Le paranormal a une place assez importante dans le roman. Personnellement, je suis très cartésienne et mon esprit n’accroche pas trop avec ce genre de théories. Malgré tout, l’approche du roman est assez pragmatique et donne envie d’y croire. On a envie que Serenity la voyante parvienne à entrer en contact, à donner des réponses à Jenna. On voudrait qu’elle la libère de sa tristesse, des ses questions et de ses doutes.

Le roman est aussi un plaidoyer pour la cause des éléphants. On apprend à connaitre ce gigantesque mammifère, on découvre le fonctionnement de leur mémoire et leur gestion des émotions. C’est fascinant d’apprendre tout cela sur ces animaux un peu magiques. Les explications sont distillées au fil du récit, elles en font partie et l’agrémente. D’une certaine façon, elles font aussi avancer le récit.

 

 

Ce roman est aussi une enquête. Il y a du suspens, l’attente d’un dénouement. Il y a un véritable enjeu, une intrigue très forte. On envisage toute les possibilités, on se retourne le cerveau pour essayer de démêler le fil. Et puis d’un coup, le récit bascule et on ne comprend plus rien. On essaie de raisonner de nouveau, de reprendre les éléments les uns après les autres pour arriver à la conclusion. Mais on est paumé. Et d’un coup, tout bascule encore. Et tout s’éclaire. Le dénouement se dessine dans les 30 dernières pages du roman. La fin est une vraie claque. L’auteur amène un revirement de situation d’une main de maître, bourré d’émotions et de mots particulièrement justes.

 

Mon avis

J’avais énormément entendu parler de ce roman. Le titre m’avait interpellée et il m’avait donné envie de le lire. Le résumé avait achevé de me convaincre. La plupart des chroniques étaient dithyrambiques. Donc forcément, j’avais de très grosses attentes pour ce roman. 

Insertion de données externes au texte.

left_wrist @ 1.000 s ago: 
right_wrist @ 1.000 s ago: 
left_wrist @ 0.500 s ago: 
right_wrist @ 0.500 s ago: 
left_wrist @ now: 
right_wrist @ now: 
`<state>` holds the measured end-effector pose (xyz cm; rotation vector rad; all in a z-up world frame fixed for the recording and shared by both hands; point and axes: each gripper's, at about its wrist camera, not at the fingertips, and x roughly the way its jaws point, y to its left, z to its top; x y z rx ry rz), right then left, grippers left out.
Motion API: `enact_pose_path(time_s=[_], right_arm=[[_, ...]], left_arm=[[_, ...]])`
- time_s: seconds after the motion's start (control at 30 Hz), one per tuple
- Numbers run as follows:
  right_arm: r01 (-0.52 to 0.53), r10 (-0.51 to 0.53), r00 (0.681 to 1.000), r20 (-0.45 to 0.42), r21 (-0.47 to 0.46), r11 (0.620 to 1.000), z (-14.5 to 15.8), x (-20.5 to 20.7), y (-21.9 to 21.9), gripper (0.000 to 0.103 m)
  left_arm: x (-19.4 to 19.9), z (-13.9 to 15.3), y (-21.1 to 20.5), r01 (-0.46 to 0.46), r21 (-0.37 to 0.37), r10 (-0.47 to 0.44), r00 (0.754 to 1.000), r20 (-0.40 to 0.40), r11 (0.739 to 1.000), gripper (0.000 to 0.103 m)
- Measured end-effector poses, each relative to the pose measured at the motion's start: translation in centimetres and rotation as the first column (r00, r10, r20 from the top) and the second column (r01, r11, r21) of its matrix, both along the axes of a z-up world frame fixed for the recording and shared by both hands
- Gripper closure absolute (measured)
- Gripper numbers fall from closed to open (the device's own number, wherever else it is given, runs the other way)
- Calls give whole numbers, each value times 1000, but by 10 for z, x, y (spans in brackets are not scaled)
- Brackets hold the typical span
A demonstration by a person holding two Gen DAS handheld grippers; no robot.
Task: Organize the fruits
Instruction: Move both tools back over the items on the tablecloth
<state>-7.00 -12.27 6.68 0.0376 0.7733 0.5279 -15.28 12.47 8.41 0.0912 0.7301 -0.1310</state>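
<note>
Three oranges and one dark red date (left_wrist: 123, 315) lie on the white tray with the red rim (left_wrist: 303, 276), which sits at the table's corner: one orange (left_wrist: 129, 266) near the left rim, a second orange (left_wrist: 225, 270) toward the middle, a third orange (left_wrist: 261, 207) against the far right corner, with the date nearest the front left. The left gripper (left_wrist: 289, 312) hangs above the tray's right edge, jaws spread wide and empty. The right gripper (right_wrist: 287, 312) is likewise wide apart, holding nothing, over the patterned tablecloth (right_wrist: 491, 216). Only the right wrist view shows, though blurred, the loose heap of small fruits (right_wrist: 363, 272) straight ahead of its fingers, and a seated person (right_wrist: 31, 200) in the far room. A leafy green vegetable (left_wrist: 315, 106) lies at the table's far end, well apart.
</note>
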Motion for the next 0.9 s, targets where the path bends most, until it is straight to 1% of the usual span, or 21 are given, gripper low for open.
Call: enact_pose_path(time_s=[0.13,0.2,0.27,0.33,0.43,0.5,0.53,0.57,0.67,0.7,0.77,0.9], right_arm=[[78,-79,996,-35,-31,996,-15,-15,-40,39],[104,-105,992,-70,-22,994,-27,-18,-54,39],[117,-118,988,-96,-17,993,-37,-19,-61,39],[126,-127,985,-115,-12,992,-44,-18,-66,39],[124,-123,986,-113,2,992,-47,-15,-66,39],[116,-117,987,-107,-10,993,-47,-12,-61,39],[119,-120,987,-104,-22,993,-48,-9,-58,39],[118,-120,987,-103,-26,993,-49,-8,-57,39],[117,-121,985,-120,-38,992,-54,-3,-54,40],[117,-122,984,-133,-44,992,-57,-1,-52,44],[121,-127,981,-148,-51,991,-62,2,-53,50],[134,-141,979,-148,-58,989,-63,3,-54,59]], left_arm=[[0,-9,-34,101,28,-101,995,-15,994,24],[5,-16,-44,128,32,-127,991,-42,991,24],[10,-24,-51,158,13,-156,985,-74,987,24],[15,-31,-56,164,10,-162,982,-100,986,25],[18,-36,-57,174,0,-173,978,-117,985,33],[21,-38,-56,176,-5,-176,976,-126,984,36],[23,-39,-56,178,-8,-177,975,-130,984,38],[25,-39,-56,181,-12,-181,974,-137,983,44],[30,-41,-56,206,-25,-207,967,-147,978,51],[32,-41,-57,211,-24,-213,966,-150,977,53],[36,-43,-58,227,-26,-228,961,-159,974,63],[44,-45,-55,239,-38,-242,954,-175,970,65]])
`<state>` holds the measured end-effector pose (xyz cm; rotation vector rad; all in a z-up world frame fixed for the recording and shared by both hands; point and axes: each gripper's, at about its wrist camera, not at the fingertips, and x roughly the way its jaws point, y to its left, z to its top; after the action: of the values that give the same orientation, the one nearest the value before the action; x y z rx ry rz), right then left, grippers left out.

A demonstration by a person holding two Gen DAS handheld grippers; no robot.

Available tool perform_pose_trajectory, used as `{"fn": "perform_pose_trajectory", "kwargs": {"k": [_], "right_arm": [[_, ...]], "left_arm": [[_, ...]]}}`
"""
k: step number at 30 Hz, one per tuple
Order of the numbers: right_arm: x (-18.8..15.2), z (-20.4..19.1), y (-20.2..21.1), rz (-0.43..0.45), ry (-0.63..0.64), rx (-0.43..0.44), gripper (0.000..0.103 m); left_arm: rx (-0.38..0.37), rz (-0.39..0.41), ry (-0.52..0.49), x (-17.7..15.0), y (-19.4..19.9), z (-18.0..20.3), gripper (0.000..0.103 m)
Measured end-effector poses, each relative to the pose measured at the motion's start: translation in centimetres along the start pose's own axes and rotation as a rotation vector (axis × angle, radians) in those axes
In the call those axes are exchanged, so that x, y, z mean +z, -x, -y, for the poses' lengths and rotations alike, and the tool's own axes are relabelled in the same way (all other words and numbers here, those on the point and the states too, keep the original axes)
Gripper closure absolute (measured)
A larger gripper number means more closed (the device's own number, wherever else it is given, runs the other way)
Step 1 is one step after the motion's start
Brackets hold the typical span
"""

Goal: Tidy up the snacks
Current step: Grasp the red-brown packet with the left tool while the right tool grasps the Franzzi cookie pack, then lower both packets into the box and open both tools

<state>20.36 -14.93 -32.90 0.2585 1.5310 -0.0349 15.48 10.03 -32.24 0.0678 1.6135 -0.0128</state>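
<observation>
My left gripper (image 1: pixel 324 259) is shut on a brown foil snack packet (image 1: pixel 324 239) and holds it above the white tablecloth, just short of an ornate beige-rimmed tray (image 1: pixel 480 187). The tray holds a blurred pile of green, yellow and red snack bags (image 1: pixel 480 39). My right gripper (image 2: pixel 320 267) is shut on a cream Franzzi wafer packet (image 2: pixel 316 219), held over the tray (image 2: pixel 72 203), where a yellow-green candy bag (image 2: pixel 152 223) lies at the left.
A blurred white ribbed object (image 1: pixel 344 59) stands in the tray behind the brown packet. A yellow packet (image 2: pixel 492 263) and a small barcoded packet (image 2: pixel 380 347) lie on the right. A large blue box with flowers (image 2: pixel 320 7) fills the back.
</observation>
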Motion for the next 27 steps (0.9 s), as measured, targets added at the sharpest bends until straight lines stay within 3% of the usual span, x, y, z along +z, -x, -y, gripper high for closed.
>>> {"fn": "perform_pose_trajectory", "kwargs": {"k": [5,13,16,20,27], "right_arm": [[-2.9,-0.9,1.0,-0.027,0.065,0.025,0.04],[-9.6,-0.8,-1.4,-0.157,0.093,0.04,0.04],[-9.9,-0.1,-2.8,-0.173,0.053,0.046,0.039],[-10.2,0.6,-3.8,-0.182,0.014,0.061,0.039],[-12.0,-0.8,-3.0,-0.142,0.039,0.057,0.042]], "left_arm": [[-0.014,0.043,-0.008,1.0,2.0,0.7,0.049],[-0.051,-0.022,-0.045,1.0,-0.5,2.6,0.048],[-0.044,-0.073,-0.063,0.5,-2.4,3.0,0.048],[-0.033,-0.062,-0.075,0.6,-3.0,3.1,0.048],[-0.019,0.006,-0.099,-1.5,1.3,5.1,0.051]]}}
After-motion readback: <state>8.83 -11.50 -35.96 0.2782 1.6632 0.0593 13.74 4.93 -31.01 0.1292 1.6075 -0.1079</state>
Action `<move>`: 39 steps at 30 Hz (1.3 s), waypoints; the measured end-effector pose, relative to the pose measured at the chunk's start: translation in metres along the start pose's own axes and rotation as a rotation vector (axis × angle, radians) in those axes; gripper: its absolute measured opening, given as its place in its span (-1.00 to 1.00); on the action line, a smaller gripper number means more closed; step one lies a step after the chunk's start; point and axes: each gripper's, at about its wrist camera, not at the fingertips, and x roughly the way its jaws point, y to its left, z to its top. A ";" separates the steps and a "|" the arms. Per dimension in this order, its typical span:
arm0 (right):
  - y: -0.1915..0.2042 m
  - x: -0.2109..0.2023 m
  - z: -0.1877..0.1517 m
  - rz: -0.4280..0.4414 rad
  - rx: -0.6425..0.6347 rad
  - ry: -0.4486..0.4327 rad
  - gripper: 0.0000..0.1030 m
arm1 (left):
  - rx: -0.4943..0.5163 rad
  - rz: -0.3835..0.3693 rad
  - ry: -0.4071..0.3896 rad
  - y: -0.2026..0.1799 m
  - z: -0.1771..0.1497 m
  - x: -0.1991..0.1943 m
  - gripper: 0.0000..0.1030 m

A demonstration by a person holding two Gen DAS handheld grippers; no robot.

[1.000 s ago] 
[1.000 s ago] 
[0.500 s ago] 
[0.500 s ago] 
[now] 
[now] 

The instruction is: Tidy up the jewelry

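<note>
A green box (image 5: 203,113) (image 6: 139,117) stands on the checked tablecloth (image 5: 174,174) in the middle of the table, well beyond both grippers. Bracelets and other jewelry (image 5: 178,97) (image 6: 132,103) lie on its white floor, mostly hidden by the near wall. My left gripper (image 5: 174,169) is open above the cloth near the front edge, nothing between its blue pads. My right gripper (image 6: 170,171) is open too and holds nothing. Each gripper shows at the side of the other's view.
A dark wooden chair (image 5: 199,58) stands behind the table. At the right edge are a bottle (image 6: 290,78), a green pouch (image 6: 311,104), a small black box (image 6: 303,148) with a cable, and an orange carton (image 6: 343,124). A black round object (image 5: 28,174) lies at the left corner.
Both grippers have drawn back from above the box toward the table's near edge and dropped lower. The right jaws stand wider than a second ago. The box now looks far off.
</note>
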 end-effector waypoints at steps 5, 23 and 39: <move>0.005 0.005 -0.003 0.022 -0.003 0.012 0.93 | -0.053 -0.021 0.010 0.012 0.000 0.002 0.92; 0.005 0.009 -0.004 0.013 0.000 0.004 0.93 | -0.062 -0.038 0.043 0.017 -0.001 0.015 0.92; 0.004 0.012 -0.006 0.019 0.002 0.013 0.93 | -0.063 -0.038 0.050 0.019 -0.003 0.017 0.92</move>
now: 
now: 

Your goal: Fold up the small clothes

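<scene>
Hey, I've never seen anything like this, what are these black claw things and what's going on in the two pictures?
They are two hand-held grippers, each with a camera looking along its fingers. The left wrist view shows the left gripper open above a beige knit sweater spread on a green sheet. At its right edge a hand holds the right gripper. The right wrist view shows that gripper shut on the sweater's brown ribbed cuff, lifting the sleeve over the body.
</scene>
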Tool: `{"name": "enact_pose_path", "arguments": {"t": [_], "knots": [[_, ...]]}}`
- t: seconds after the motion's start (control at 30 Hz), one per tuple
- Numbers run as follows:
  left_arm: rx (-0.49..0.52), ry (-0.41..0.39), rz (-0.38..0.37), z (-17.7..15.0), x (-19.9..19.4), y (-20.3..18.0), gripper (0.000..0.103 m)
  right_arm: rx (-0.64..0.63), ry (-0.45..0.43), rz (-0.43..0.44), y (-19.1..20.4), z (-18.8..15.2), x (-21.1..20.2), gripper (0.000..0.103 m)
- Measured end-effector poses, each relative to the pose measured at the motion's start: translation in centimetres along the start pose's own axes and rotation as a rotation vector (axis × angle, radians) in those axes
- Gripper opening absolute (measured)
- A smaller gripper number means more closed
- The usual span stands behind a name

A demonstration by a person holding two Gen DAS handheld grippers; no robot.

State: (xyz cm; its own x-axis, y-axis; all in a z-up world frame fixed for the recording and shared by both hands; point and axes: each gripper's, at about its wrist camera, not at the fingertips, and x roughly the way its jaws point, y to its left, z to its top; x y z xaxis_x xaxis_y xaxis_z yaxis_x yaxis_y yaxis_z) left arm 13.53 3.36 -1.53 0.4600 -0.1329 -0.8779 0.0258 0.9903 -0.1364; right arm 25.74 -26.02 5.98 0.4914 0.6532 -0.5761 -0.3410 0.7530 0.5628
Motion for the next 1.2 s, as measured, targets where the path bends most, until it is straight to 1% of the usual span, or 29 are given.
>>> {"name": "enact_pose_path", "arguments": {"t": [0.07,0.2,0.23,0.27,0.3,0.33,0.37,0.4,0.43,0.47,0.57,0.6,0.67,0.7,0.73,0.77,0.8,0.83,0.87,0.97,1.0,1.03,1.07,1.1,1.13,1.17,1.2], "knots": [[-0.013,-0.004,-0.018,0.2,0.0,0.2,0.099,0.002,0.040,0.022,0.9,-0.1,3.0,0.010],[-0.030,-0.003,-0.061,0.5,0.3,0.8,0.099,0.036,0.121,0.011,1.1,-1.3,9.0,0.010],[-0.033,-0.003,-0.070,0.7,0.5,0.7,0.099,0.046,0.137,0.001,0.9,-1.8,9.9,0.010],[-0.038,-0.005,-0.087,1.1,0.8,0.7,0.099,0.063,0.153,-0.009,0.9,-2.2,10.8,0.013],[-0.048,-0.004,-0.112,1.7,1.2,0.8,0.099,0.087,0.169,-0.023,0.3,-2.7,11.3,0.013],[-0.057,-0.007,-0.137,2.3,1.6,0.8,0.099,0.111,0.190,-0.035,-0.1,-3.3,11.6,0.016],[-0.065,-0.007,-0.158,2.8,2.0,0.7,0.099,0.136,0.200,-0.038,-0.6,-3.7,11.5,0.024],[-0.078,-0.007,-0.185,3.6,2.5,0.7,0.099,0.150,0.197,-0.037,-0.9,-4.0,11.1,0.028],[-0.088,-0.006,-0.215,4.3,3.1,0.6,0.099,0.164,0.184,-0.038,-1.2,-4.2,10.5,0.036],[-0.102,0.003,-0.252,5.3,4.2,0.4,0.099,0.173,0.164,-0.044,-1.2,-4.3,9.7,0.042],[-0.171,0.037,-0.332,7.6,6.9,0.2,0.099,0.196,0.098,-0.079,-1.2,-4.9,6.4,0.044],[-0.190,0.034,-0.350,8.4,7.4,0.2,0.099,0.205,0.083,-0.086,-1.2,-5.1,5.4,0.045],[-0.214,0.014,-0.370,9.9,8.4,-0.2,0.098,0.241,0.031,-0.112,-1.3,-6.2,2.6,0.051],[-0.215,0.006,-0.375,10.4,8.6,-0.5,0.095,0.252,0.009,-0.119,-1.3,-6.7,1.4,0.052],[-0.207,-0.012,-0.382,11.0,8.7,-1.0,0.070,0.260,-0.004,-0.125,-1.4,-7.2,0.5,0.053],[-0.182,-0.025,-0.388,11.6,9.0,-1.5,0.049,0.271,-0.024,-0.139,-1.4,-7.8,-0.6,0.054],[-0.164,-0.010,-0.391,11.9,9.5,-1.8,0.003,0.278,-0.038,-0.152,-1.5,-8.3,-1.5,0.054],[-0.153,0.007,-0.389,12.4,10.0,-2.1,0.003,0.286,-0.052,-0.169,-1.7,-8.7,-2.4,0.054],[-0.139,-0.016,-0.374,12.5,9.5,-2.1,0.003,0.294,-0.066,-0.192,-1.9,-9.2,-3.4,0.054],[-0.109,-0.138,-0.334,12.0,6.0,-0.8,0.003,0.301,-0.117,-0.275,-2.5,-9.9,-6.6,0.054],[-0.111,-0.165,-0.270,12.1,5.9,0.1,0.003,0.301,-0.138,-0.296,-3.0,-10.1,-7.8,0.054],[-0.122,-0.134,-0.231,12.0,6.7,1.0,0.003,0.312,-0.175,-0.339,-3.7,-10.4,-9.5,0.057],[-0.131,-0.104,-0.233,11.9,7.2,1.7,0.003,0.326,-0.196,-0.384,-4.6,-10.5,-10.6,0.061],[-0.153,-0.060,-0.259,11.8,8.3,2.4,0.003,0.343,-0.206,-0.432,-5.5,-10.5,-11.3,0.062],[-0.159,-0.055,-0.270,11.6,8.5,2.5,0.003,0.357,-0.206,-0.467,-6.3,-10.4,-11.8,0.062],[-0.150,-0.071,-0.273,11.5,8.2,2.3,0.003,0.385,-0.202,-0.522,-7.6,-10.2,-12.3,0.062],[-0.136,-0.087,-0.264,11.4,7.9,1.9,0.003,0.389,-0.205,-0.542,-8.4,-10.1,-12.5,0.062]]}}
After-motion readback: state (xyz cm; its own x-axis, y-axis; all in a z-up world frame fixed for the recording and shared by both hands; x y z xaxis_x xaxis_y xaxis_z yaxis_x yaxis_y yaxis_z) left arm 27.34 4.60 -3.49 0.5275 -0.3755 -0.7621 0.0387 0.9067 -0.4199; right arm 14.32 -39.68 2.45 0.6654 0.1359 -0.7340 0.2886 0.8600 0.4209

J’ai été assez partagée dans ma lecture mais je ne regrette absolument pas de l’avoir lu. L’histoire est très belle et très bien écrite. Les choix de narration m’ont un peu déstabilisée. Jodi Picoult a fait le choix d’alterner les points de vue entre les personnages. C’est donc un peu difficile de rentrer dans le récit puisqu’on change sans arrêt de point de vue et d’époque. On accroche assez facilement avec les personnages mais l’alternance de narrateur brouille un peu la lecture, la rend plus difficile, fait parfois piétiner l’intrigue. Qui plus est, les pronoms sont parfois un peu confus et on ne sait pas toujours qui ils désignent. 

 

 

Au delà de ça, j’ai trouvé l’histoire très bien amenée et la fin est vraiment marquante. Elle bouscule le lecteur et l’oblige à se repasser l’ensemble du roman. L’intrigue est d’ailleurs suffisamment complexe pour pouvoir relire le roman plusieurs fois je pense. Les personnages sont attachants et ont chacun une personnalité bien définie. L’environnement de l’histoire est unique pour moi. Tout ce qu’on apprend sur les éléphants apporte un vrai plus à l’histoire et j’ai adoré lire ces explications. 

Je ne peux pas parler de coup de coeur. Mais ce roman m’a touchée et c’est une lecture qui marque.